Anyway, Cassini has also provided a clearer view of which questions future probes to the planet need to be able to answer. As the authors of a 2009 book asked,
What is the bulk composition of the planet? Does it have a helium core? Is it enriched in noble gases like Jupiter? What powers and controls its gigantic storms? We have learned that we can measure an outer magnetic field that is filtered from its non-axisymmetric components, but what is Saturn’s inner magnetic field? What are the rings made of and when were they formed? Was the proto-solar disk progressively photo-evaporated of its hydrogen and helium while forming its planets? … Did Jupiter and Saturn form at the same time from cores of similar masses? … Finally, the theory behind the existence of its rings is still to be confirmed
Sadness and joy
Evidently, Cassini has had a journey grander than its finale, and recounting all of its findings would take many hundreds of pages. It surveyed a remote neighbourhood of the Solar System all alone for over a decade and forged a strong relationship with scientists interested in what it was finding. Scientists have also imagined Cassini as having forged a relationship with Saturn in turn, and are loathe to speak about the mission’s end as suicide. Instead, many have cast it as the eternal union of two close friends.
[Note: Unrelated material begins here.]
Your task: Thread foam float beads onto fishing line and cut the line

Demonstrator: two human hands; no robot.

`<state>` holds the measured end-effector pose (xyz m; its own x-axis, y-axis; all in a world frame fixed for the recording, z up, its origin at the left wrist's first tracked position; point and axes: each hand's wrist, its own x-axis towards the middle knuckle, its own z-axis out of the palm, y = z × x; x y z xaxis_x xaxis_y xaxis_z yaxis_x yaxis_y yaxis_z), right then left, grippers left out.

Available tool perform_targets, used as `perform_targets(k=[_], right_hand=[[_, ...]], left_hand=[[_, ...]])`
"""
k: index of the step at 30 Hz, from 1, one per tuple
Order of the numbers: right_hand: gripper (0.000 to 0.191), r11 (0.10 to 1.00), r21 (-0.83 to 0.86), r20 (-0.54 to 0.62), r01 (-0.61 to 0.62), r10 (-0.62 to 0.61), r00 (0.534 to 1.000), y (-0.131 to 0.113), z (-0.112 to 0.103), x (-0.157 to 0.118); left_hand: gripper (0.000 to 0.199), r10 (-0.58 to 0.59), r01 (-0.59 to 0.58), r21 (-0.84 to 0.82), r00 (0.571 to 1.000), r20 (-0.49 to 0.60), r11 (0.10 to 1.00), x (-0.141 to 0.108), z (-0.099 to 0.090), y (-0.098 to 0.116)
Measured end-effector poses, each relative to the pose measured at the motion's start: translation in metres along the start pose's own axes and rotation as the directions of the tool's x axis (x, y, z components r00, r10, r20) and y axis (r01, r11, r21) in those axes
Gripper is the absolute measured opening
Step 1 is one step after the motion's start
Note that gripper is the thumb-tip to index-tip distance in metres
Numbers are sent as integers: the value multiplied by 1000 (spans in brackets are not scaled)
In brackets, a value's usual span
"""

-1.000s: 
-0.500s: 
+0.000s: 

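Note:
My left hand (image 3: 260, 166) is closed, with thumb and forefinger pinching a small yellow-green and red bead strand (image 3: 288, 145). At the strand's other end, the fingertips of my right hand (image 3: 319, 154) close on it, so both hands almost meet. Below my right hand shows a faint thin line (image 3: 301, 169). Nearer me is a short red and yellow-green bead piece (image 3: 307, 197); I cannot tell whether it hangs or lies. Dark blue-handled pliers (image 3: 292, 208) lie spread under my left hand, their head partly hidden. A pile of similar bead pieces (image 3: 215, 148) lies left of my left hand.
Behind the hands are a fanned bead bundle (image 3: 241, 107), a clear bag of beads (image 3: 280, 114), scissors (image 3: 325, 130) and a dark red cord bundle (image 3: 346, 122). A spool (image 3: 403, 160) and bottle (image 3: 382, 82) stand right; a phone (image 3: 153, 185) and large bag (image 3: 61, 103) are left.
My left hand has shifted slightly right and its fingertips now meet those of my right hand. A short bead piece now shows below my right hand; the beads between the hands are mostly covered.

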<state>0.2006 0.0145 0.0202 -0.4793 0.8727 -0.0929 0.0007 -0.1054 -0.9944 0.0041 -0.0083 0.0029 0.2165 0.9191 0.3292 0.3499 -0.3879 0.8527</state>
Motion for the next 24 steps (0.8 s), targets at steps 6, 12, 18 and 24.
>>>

— Erika Nesvold (@erikanesvold) September 13, 2017
Moreover, today, there are two more probes in the general area: Juno is studying Jupiter while New Horizons, after flying by Pluto in 2016, is now headed to study the outer asteroid belt. Based on Cassini’s findings, NASA has planned another mission – tentatively called the Clipper – to Jupiter’s moon Europa in the 2020s.
It’s for these reasons that the end of Cassini’s mission on September 15 has evoked sadness in the astronomy community. “The public mourning of Cassini serves as another example of the complicated relationship between humans and machines, and of the tendency of humans to anthropomorphise robots and care about them,” Marina Koren wrote in The Atlantic. “Even the slightest perceived hints of life in a machine – like Cassini ‘fighting to keep its antenna pointed at Earth’ – can cause people to see it as something other than just a collection of sensors and circuitry, and then react to it in an emotional way.”
Oh god the Cassini finale video shows a flaming breakup a la Hayabusa and someone must be cutting onions in here
— Emily Lakdawalla (@elakdawalla) April 4, 2017
I am writing about Cassini, and finding myself choking up, more than a little. I wasn’t expecting that. Perhaps I should have.
— Phil Plait (@BadAstronomer) September 14, 2017
Cassini’s ‘Grand Finale’ was brought on by Cassini itself, so to speak. Because Titan and Enceladus could be home to life, leaving the probe drifting in space near them risks contaminating the moons with its parts. One of those parts is 32.2 kg of plutonium-238, the heat of whose radioactive decay powers three radioisotope thermoelectric generators on Cassini.
Instead, NASA has decided to send Cassini blazing down into Saturn. (If you prefer an alternative explanation, Parker – of the ‘Saturn killed the dinosaurs’ claim – has one: “symbolic act of cosmic justice for the former residents of planet Earth”.) The sequence of events was set in motion on April 26 this year, when the probe began to orbit Saturn such that it passed between the planet and its rings. There were 22 such ‘Grand Finale’ dives in the all, and the last one will plunge Cassini into darkness.
While its cameras will have been shut off a day in advance, the probe’s remaining eight instruments will keep recording and transmitting data about Saturn’s atmosphere on their way down, providing humankind an invaluable peek into an inhospitable world.
Until, shortly after 5:25 pm IST, the signal goes quiet.